Не означают ли слова Иванова, что радикальная мистическая интерпретация произведений Достоевского встречала упорное сопротивление самого литературного материала? Заведомо непродуктивной оказалась бы она и при анализе идеи человеческой солидарности в политической концепции Данте. Его теория гражданского устройства не содержала в себе ничего сверхъестественного, хотя была не менее утопична, чем мечта Достоевского. Исходя из того, что «наилучшее состояние рода человеческого есть некое согласие» (Монархия, I, XV, 8), поэт полагал универсальной целью истории единое всемирное государство, способное обеспечить «всеобщий мир» (там же, I, IV, 6) и представлять интересы всего человечества (там же, I, II, 3).
Примечательно, что трактат Данте о всемирном государстве был направлен не только против папской курии и томистских теорий, но и против современных ему монархий (Монархия, II, I, 5). Всемирный монарх, на которого возлагал надежды автор трактата, это слуга человечества (monarcha, qui minister omnium habendus est) (там же, I, XII, 56), чуждый корысти (cupiditas), полный любви к людям (caritas, rechta, dilectio) и содействующий их справедливому общежитию. Более того, Данте не сомневался, что римский народ, якобы осуществивший в «золотой век» идею всемирной монархии, «явно пренебрегал собственными выгодами», чтобы послужить общественному благоденствию. Вера в предполагаемое единство людей зиждилась на убеждении поэта – в этом-то и его сходство с русским писателем, – что «человек каждому другому от природы друг» (Пир, I, I, 8) и что «сочувствие – мать благодеяний» (Пир, I, I, 9). Его историческая утопия, как и философия истории Достоевского, имела антропоцентристский характер. Своим пафосом человеческого братства она не могла быть безразличной Вяч. Иванову, хотя именно мистика разводила его в этом вопросе с Данте и с Достоевским. «Вселенский Анамнезис во Христе, – полагал Иванов, – вот… цель гуманистической христианской культуры: потому что такова историческая предпосылка всемирной соборности»[661]

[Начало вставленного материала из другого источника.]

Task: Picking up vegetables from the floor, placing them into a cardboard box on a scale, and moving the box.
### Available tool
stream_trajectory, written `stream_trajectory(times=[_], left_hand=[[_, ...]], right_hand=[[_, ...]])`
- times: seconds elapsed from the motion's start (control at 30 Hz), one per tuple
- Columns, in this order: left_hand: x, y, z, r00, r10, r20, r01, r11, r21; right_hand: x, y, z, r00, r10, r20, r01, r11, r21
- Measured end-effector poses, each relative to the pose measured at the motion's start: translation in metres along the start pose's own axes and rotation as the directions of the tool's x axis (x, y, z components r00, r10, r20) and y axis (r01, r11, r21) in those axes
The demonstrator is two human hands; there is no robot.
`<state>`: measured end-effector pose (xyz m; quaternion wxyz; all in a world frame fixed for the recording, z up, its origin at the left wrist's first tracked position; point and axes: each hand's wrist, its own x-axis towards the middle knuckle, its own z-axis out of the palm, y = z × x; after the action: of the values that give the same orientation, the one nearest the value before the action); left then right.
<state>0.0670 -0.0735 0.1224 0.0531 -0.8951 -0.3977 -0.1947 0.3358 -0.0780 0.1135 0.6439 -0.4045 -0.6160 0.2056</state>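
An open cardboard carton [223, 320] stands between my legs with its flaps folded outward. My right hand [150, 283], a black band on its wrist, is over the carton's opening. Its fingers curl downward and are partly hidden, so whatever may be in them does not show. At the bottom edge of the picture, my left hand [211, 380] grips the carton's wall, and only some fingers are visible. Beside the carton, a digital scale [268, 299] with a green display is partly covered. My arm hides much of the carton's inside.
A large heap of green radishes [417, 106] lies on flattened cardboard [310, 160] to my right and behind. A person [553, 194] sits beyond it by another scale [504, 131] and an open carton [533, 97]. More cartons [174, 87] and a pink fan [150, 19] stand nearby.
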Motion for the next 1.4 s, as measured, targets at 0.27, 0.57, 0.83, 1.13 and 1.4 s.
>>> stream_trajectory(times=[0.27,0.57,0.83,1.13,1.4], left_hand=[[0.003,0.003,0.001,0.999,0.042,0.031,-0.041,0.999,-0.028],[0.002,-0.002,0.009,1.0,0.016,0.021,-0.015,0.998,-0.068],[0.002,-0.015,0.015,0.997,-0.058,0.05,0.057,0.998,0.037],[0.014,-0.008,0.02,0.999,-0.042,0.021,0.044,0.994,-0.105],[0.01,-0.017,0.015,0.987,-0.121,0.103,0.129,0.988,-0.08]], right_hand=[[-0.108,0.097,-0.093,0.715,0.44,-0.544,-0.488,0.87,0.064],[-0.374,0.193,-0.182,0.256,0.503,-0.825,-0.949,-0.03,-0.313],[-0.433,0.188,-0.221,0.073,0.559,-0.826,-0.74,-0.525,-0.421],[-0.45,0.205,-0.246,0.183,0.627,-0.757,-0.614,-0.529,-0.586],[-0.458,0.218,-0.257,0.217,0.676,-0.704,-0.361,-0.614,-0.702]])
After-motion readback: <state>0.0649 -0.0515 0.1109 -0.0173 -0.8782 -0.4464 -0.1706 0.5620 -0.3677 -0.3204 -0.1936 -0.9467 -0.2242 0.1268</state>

.Этими своего рода маргиналиями на полях монографии Вяч. Иванова о Достоевском хотелось бы педалировать актуальность проблемы «Данте и Достоевский», которая и в наше время остается без фундаментальных прочтений, способных расширить горизонты штудий поэта.
Как не раз отмечено, научные исследования Иванова, его философские статьи – почти «всегда теоретическая транскрипция его стихов, их интерпретация, всесторонний к ним комментарий»[662]
, и они, безусловно, углубляют наше представление о духовной связи Вяч. Иванова с Данте, но тем не менее изучение его поэзии – безусловно, главная и наитруднейшая дантологическая задача.«Италия владеет мечтами поэта. Даже эпиграфы почти все итальянские»[663]
, – писал Н. Гумилёв, познакомившись с новой книгой Иванова. Эти слова можно было сказать и по поводу первого сборника стихов, где при свете «Кормчих звезд» автор всматривался в «топографию запредельного»[664] и сквозь «магический кристалл» своей лирики пробовал разглядеть «реальнейшее инобытие»[665]. Недаром он всегда говорил о поэзии как о «вожде в разум истины… как о пути в область анагогического (анагогического в толковании Данте и Средних веков: docet quid speres anagogia)»[666] и не раз повторял стихи «Божественной комедии», которые он в качестве эпиграфа предпослал одной из ранних поэм «Сфинкс»:Стихи этой поэмы, опубликованной в первой книге лирики, были действительно странные, а точнее, эзотерические. Античный миф о Сфинксе подвергался в терцинах Иванова модернистскому толкованию, субъективной эзотерической интерпретации. Эдип, утверждал поэт, разрешивший, как ему казалось, загадку сфинкса, то есть загадку всего творения словом «человек», и объявивший человека мерою всех вещей, заклял природу наложением на нее своей печати и вознесением над нею своего величия; иначе, заклял ее своим самообожествлением. В результате сфинкс вошел в самого Эдипа, в его подсознание как «связанный и тоскующий хаос». Взгляд сфинкса, его неразрешенный вечный вопрос Эдип узнает в глазах Иокасты. Не затем ли, спрашивал Иванов, и ослепил он себя, чтобы не видеть этого взгляда?
По Иванову, Иокаста – все индивидуально и космически женственное; в ней вся тварь стенает и томится, ожидая откровения человека, который ее освободит; это Душа мира. Но человек, Эдип, не освобождает, он своей матери «не познал». Таково, заключает автор, отношение человеческого духа, оторвавшегося от своих онтологических корней, к Душе мира: в зеркальном затворе уединенного сознания, строящего мир по своему собственному закону, человек не постиг бытийственной сущности Души мира. «Ни один бог и ни один смертный не снял с меня покрывала», – вспоминал Иванов надпись на подножии кумира Саисской богини.